§ Your assignment: Could you set down exactly the lines in the records below between the line holding "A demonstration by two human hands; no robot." and the line holding "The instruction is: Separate", inclusive?

§ Source data:
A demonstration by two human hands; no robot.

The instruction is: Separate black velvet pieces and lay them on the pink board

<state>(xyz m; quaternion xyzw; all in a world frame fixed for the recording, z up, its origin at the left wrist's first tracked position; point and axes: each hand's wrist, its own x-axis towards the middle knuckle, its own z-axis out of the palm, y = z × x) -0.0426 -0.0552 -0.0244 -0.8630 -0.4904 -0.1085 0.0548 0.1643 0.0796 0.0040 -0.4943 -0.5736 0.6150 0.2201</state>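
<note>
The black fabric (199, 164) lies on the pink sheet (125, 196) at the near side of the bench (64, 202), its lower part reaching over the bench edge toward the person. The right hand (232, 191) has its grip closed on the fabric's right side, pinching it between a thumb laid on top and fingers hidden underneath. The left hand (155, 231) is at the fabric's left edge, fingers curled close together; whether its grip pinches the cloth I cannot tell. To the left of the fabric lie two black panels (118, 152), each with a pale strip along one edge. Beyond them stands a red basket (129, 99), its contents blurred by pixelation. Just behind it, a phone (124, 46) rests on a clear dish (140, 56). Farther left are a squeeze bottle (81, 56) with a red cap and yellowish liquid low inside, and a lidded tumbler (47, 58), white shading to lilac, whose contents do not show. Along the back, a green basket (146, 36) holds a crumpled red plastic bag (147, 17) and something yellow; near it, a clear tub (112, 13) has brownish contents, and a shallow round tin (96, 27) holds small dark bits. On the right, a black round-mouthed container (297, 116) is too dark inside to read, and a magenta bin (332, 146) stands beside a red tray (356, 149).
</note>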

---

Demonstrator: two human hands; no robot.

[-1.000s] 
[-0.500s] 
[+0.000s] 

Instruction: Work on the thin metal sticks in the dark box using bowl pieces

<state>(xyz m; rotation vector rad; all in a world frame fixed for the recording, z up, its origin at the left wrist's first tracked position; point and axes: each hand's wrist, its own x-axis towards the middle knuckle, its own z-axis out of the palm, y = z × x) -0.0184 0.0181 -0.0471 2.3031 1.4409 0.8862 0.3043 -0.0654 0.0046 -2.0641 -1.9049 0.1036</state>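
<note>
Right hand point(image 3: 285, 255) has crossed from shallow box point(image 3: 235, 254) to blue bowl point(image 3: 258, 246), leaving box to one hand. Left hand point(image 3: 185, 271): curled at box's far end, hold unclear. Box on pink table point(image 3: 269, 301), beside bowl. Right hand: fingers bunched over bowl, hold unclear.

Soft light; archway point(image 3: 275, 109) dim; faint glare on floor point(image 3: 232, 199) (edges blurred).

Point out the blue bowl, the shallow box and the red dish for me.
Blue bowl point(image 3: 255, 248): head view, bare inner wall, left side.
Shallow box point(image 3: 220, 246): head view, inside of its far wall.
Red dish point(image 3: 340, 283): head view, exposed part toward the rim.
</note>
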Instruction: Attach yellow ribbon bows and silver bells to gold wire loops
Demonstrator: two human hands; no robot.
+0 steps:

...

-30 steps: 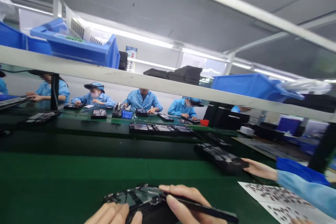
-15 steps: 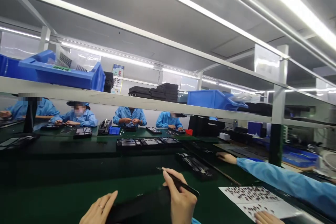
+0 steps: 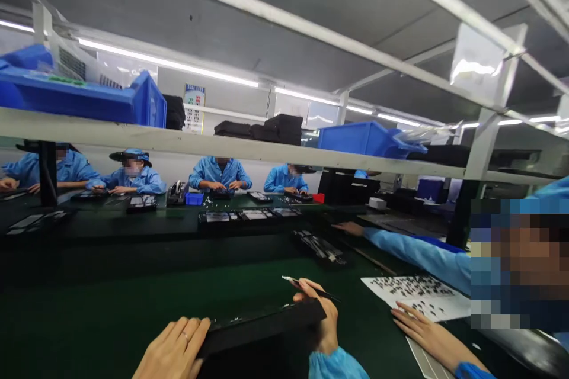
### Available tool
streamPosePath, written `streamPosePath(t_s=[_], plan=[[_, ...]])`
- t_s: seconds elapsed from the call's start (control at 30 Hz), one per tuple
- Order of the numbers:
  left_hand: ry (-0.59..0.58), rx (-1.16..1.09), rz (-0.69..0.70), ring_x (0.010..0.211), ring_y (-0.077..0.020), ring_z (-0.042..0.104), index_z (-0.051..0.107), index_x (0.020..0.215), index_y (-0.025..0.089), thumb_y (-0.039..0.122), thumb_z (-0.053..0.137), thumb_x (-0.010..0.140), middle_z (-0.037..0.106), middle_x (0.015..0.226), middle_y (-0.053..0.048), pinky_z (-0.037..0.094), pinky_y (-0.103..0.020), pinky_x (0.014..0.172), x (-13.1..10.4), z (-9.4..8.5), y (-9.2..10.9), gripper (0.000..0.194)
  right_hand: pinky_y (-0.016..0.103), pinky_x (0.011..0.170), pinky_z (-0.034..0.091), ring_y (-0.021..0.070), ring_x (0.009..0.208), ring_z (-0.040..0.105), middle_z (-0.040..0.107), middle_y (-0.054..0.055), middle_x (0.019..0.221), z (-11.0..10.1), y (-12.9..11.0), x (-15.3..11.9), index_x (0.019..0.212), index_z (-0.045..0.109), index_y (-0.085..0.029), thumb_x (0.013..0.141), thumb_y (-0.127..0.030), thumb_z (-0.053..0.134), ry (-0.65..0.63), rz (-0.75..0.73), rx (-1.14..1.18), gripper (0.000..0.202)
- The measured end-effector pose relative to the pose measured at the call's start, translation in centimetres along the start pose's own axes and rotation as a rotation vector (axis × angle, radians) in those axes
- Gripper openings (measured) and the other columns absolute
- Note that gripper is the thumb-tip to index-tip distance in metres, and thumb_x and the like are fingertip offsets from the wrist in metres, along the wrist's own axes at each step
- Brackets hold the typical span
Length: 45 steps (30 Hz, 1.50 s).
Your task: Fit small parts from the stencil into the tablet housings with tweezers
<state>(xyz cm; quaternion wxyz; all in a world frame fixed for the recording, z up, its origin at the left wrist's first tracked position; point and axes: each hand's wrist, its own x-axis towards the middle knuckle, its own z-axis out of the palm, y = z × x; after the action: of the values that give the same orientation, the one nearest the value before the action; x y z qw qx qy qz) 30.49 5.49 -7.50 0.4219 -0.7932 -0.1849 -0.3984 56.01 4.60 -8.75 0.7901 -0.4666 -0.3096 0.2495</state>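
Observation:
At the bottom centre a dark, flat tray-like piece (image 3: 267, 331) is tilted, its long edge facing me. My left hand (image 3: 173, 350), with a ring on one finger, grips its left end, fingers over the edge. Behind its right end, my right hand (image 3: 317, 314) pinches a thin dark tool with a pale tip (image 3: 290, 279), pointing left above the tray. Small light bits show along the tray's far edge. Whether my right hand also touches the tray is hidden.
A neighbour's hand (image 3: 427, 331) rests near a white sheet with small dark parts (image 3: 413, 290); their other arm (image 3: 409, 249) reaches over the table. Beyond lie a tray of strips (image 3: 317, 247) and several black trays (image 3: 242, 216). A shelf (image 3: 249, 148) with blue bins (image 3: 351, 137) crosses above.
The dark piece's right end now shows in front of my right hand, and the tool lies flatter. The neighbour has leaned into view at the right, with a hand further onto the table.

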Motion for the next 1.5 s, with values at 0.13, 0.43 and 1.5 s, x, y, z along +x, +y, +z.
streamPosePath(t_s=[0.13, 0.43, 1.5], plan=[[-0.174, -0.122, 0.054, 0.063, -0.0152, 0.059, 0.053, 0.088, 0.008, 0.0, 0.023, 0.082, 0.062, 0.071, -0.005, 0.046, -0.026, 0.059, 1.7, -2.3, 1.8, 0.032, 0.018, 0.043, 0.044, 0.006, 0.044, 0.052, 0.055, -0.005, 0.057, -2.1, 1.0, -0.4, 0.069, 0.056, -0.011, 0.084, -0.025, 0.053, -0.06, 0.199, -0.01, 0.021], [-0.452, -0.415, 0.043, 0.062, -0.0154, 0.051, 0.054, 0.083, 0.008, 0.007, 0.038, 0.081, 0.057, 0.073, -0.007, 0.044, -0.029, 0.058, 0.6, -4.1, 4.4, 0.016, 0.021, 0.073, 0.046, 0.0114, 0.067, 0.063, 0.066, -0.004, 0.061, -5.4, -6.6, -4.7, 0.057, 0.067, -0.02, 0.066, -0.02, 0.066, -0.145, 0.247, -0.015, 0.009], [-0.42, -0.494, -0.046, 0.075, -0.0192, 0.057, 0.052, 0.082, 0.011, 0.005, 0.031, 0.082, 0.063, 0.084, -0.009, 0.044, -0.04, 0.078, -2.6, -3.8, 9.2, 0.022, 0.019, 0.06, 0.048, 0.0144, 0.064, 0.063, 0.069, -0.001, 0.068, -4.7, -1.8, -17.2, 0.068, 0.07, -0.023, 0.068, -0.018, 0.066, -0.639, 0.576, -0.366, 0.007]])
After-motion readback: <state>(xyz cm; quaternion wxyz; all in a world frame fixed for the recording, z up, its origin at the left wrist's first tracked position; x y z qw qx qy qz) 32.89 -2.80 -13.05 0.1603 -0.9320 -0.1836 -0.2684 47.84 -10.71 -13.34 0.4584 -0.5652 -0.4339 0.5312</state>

§ Exercise response:
A demonstration by two human hands; no robot.

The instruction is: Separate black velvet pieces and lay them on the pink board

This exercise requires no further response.